REVIEW: Ghosts and Ashes by F. T. Lukens (March 9, 2017); 258 pages. Available from Interlude Press here.
Ghosts and Ashes is the second book in the Broken Moon series, and continues the story of Ren and Asher from the first book (The Star Host). Quick rundown: Ren is a “star host”, which essentially means he’s got powers beyond normal, but he’s sometimes at the behest of the star that occupies him and gives him those powers. (There are many different kinds of powers that people can have this way, but Ren has the ability to control and manipulate any kind of computer-based technology; he can make taser guns fall apart in the hands of their users, for instance.) Asher is a member of the Phoenix corps, a military organization which seems to be an arm of the repressive regime currently sweeping the universe. (They seem, also, to have implanted the current US with a very orange representative, too, somehow.)
In The Star Host, Ren and Asher had fallen in love, but now, in Ghosts and Ashes, they’ve fallen apart and there’s a chilly-but-desire-laden, mournful, tenuous relationship left in shreds. Ren and Asher, along with a crew of rebels aboard the Star Stream space ship, try to unravel the despotism and help Ren flee the Phoenix corps that wants to snag him for his powers.
The plot weaves nicely between the tense interpersonal relationships and the grander universal problems, between character-driven moments and action, in good balance.
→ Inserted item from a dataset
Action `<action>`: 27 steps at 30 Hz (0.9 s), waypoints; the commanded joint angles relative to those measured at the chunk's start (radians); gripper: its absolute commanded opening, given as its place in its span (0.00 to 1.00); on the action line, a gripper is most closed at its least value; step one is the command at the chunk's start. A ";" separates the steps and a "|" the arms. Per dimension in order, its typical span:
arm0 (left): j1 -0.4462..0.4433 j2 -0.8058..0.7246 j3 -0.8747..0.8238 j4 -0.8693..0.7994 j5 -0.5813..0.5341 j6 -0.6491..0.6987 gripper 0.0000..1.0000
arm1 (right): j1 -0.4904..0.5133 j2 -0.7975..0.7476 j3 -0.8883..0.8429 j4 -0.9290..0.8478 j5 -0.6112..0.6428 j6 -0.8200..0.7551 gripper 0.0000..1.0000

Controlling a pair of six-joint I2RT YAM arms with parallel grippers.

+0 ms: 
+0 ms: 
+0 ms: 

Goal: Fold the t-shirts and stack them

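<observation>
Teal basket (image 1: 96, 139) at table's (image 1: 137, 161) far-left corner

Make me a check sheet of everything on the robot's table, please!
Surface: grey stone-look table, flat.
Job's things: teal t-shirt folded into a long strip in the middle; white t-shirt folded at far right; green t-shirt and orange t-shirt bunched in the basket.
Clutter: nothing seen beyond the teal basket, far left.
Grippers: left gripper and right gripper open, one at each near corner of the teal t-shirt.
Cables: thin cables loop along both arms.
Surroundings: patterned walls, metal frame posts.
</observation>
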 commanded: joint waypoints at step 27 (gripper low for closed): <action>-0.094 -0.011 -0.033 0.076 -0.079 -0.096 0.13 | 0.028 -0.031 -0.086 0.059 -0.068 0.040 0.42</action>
This isn’t speculative fiction that relies on gadgets and strangeness for its effects—certainly the gadgets and strangeness are there (I think particularly of a visit to an Earth-like overpopulated, stinking world in which everyone must live ass-to-elbow underground to avoid pollution), but they aren’t the point, and the story achieves its magnetism through good character development and plot-plotting, not through strangeness.
Readers who liked the first book will be happy to get more; those who are new to the Broken Moon series can start here without having read the first book (it does stand alone), but will enjoy it a lot more by reading The Star Host first. There’s a third and final book coming in this series, but it looks like we’ll have to wait for that one, since books don’t just pop up into existence at our demand (gosh, I wish they did).